═════ DATA SECTION ═════

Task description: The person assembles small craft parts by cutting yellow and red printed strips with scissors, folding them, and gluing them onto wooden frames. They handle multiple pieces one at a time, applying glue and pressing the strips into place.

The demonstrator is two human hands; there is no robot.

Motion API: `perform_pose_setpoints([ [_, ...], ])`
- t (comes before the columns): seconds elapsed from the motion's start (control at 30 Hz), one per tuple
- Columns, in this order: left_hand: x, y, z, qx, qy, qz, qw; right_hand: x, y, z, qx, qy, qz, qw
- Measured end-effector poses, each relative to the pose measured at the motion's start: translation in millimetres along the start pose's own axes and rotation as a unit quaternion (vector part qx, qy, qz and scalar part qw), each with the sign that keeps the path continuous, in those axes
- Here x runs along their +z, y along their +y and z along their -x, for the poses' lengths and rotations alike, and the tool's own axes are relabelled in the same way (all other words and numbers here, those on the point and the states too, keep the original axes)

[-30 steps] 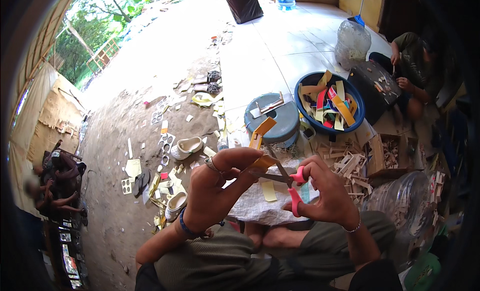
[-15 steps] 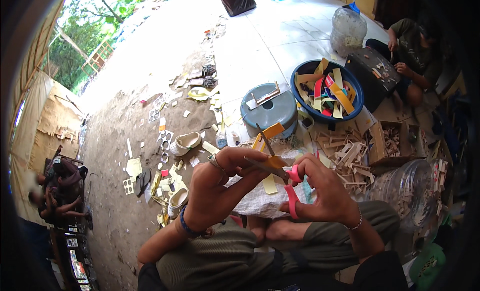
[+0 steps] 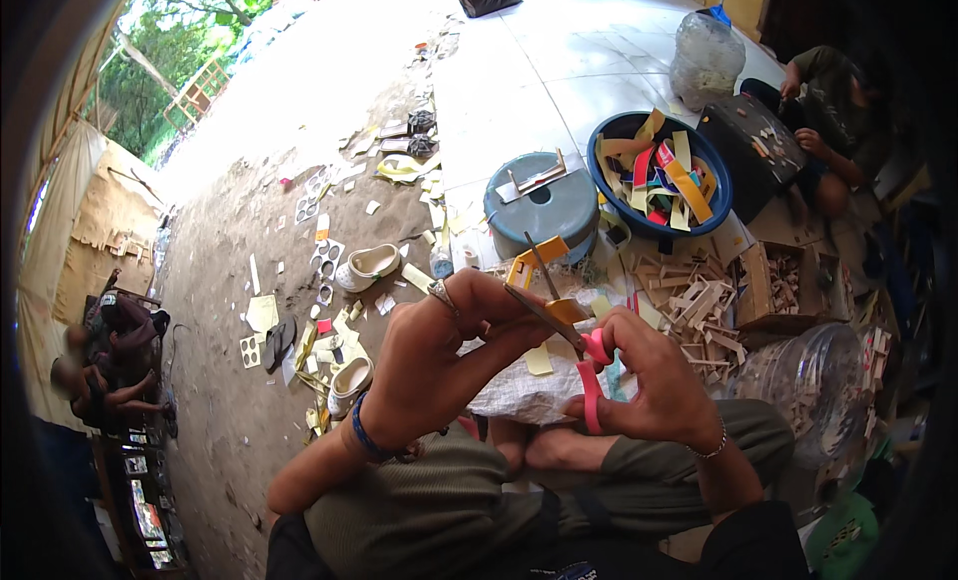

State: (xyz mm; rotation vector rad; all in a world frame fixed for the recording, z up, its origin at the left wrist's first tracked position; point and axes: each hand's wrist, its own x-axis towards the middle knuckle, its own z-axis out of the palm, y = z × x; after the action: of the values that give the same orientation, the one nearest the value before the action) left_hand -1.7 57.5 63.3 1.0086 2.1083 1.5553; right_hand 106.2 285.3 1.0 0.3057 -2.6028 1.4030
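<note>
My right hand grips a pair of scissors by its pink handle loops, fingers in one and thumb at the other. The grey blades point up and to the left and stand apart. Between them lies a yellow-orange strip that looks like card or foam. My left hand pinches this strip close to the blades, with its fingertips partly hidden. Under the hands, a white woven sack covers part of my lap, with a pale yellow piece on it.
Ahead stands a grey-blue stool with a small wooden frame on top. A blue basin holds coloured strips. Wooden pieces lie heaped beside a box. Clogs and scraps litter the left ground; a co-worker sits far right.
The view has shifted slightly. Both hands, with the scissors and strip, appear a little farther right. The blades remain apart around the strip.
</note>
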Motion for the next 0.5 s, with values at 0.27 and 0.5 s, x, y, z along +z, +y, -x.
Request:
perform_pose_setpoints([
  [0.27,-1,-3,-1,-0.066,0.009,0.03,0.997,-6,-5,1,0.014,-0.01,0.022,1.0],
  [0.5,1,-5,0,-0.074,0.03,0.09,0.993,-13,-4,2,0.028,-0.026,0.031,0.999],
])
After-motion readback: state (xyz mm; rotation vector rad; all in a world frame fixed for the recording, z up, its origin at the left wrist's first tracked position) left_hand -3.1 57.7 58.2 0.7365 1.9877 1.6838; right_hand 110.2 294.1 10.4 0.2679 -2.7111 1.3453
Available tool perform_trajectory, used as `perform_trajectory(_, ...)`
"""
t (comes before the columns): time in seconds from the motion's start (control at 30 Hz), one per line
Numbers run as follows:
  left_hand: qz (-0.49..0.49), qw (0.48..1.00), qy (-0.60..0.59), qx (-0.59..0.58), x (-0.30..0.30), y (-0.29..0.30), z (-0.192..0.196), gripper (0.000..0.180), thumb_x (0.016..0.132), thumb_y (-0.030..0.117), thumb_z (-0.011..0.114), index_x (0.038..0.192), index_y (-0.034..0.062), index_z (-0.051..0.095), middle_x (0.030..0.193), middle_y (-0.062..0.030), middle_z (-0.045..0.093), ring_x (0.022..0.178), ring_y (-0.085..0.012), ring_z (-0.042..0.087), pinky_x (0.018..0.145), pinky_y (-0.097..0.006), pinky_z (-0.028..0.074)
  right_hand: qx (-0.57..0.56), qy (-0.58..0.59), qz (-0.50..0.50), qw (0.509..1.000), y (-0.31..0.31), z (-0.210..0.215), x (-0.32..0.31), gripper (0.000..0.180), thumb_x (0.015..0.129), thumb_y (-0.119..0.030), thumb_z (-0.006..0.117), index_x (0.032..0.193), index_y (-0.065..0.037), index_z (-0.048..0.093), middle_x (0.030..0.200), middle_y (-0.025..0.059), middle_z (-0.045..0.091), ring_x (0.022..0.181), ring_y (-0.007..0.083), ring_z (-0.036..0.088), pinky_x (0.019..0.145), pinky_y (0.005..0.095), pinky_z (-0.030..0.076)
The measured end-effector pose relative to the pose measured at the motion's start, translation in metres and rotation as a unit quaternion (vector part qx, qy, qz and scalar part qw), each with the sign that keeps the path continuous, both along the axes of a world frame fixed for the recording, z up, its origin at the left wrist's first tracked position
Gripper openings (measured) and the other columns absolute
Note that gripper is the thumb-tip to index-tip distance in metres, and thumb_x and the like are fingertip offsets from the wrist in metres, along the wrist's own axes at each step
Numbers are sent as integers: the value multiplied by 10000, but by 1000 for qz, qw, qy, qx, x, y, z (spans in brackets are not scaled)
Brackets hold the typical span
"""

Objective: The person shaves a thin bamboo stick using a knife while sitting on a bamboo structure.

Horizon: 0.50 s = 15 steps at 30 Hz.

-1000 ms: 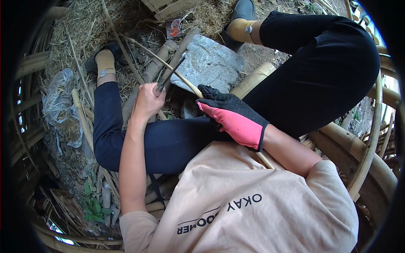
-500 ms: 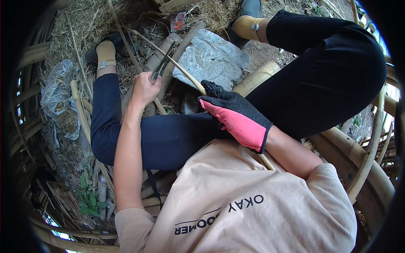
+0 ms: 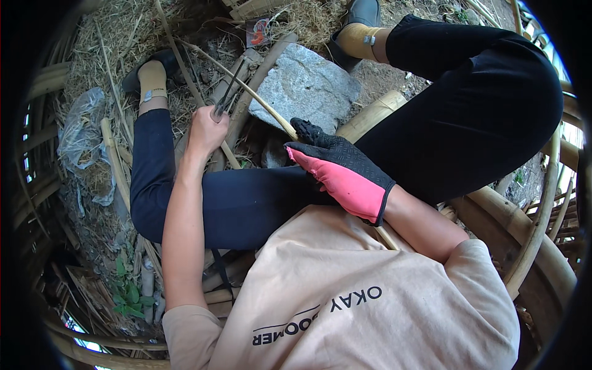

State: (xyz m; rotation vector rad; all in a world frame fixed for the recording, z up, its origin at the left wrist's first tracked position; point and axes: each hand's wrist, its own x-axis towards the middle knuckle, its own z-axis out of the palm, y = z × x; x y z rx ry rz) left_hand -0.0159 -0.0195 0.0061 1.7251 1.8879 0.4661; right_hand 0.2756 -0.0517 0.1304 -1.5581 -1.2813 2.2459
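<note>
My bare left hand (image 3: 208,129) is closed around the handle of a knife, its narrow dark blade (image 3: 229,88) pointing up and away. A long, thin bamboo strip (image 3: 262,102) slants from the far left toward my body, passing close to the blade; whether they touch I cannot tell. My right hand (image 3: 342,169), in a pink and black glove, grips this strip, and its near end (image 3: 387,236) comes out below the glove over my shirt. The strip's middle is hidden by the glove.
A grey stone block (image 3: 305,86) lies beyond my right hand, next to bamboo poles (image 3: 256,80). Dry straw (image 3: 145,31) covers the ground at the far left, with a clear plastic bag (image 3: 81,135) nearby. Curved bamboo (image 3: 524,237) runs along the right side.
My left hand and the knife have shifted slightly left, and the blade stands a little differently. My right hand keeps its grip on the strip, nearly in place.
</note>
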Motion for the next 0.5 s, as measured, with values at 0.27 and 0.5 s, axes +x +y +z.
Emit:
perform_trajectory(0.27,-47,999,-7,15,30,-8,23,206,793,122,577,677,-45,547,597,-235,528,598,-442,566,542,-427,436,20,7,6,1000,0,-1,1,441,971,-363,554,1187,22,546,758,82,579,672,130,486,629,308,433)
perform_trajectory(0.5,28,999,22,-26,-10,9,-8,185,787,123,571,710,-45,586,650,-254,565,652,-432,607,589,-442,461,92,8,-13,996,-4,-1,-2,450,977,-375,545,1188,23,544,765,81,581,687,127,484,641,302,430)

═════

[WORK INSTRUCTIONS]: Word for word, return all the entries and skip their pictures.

[EXPECTED ANSWER]:
Task description: The person assembles small craft parts by cutting yellow and red printed strips with scissors, folding them, and gluing them onto wooden frames. They handle multiple pieces one at a time, applying glue and pressing the strips into place.

The demonstrator is two human hands; there is no robot.

Motion API: `perform_pose_setpoints([ [_, ...], ])`
- t (comes before the columns): seconds elapsed from the motion's start (control at 30 Hz), one per tuple
- Columns, in this order: left_hand: x, y, z, qx, qy, qz, qw; right_hand: x, y, z, qx, qy, qz, qw
- Measured end-effector poses, each relative to the pose measured at the motion's start: translation in millimetres along the start pose's own axes and rotation as a unit quaternion (vector part qx, qy, qz and scalar part qw), each with the sign that keeps the path continuous, in those axes
- Here x runs along their +z, y along their +y and z along their -x, for the poses' lengths and rotations alike, and the tool's own axes are relabelled in the same way (all other words and numbers here, those on the point and the states too, keep the original axes)

[-30 steps] 
[-15 steps] 
[+0 steps] 

State: (xyz mm; rotation vector rad; all in a world frame fixed for the recording, z up, its origin at the left wrist's first tracked position; point and axes: each hand's wrist, its own x-axis towards the middle knuckle, its own z-axis out of the palm, y = z × x; after the action: of the values that give the same orientation, the one nearest the value before the action) left_hand -1.7 57.5 63.3 1.0086 2.1083 1.5553; right_hand 106.2 285.3 1.0 0.3057 -2.6028 1.4030
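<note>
My right hand grips a pair of scissors by its pink handle loops, fingers in one and thumb at the other. The grey blades point up and to the left and stand apart. Between them lies a yellow-orange strip that looks like card or foam. My left hand pinches this strip close to the blades, with its fingertips partly hidden. Under the hands, a white woven sack covers part of my lap, with a pale yellow piece on it.
Ahead stands a grey-blue stool with a small wooden frame on top. A blue basin holds coloured strips. Wooden pieces lie heaped beside a box. Clogs and scraps litter the left ground; a co-worker sits far right.
The view has shifted slightly. Both hands, with the scissors and strip, appear a little farther right. The blades remain apart around the strip.
</note>
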Motion for the next 0.5 s, with values at 0.27 and 0.5 s, x, y, z along +z, +y, -x.
Request:
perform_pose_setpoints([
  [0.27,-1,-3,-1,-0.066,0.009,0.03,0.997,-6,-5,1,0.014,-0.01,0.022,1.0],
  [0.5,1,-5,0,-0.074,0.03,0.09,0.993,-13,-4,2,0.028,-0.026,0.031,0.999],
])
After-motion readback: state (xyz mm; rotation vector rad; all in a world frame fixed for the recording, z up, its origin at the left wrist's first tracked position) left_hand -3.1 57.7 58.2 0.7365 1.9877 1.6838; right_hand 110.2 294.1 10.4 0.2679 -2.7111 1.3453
Available tool perform_trajectory, used as `perform_trajectory(_, ...)`
"""
t (comes before the columns): time in seconds from the motion's start (control at 30 Hz), one per line
Numbers run as follows:
  left_hand: qz (-0.49..0.49), qw (0.48..1.00), qy (-0.60..0.59), qx (-0.59..0.58), x (-0.30..0.30), y (-0.29..0.30), z (-0.192..0.196), gripper (0.000..0.180), thumb_x (0.016..0.132), thumb_y (-0.030..0.117), thumb_z (-0.011..0.114), index_x (0.038..0.192), index_y (-0.034..0.062), index_z (-0.051..0.095), middle_x (0.030..0.193), middle_y (-0.062..0.030), middle_z (-0.045..0.093), ring_x (0.022..0.178), ring_y (-0.085..0.012), ring_z (-0.042..0.087), pinky_x (0.018..0.145), pinky_y (-0.097..0.006), pinky_z (-0.028..0.074)
  right_hand: qx (-0.57..0.56), qy (-0.58..0.59), qz (-0.50..0.50), qw (0.509..1.000), y (-0.31..0.31), z (-0.210..0.215), x (-0.32..0.31), gripper (0.000..0.180), thumb_x (0.015..0.129), thumb_y (-0.119..0.030), thumb_z (-0.006..0.117), index_x (0.032..0.193), index_y (-0.065..0.037), index_z (-0.048..0.093), middle_x (0.030..0.200), middle_y (-0.025..0.059), middle_z (-0.045..0.091), ring_x (0.022..0.181), ring_y (-0.007..0.083), ring_z (-0.036..0.088), pinky_x (0.019..0.145), pinky_y (0.005..0.095), pinky_z (-0.030..0.076)
The measured end-effector pose relative to the pose measured at the motion's start, translation in metres and rotation as a unit quaternion (vector part qx, qy, qz and scalar part qw), each with the sign that keeps the path continuous, both along the axes of a world frame fixed for the recording, z up, its origin at the left wrist's first tracked position
Gripper openings (measured) and the other columns absolute
Note that gripper is the thumb-tip to index-tip distance in metres, and thumb_x and the like are fingertip offsets from the wrist in metres, along the wrist's own axes at each step
Numbers are sent as integers: the value multiplied by 10000, but by 1000 for qz, qw, qy, qx, x, y, z (spans in brackets are not scaled)
Brackets hold the typical span
"""

Objective: The person shaves a thin bamboo stick using a knife while sitting on a bamboo structure.

Horizon: 0.50 s = 15 steps at 30 Hz.

-1000 ms: 
-500 ms: 
+0 ms: 

State: (xyz m; rotation vector rad; all in a world frame fixed for the recording, z up, its origin at the left wrist's first tracked position; point and axes: each hand's wrist, its own x-axis towards the middle knuckle, its own z-axis out of the palm, y = z × x; x y z rx ry rz) left_hand -0.0159 -0.0195 0.0061 1.7251 1.8879 0.4661; right_hand 0.2756 -0.0517 0.1304 -1.5581 -1.2813 2.2459
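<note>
My bare left hand (image 3: 208,129) is closed around the handle of a knife, its narrow dark blade (image 3: 229,88) pointing up and away. A long, thin bamboo strip (image 3: 262,102) slants from the far left toward my body, passing close to the blade; whether they touch I cannot tell. My right hand (image 3: 342,169), in a pink and black glove, grips this strip, and its near end (image 3: 387,236) comes out below the glove over my shirt. The strip's middle is hidden by the glove.
A grey stone block (image 3: 305,86) lies beyond my right hand, next to bamboo poles (image 3: 256,80). Dry straw (image 3: 145,31) covers the ground at the far left, with a clear plastic bag (image 3: 81,135) nearby. Curved bamboo (image 3: 524,237) runs along the right side.
My left hand and the knife have shifted slightly left, and the blade stands a little differently. My right hand keeps its grip on the strip, nearly in place.
</note>
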Motion for the next 0.5 s, as measured, with values at 0.27 and 0.5 s, axes +x +y +z.
Emit:
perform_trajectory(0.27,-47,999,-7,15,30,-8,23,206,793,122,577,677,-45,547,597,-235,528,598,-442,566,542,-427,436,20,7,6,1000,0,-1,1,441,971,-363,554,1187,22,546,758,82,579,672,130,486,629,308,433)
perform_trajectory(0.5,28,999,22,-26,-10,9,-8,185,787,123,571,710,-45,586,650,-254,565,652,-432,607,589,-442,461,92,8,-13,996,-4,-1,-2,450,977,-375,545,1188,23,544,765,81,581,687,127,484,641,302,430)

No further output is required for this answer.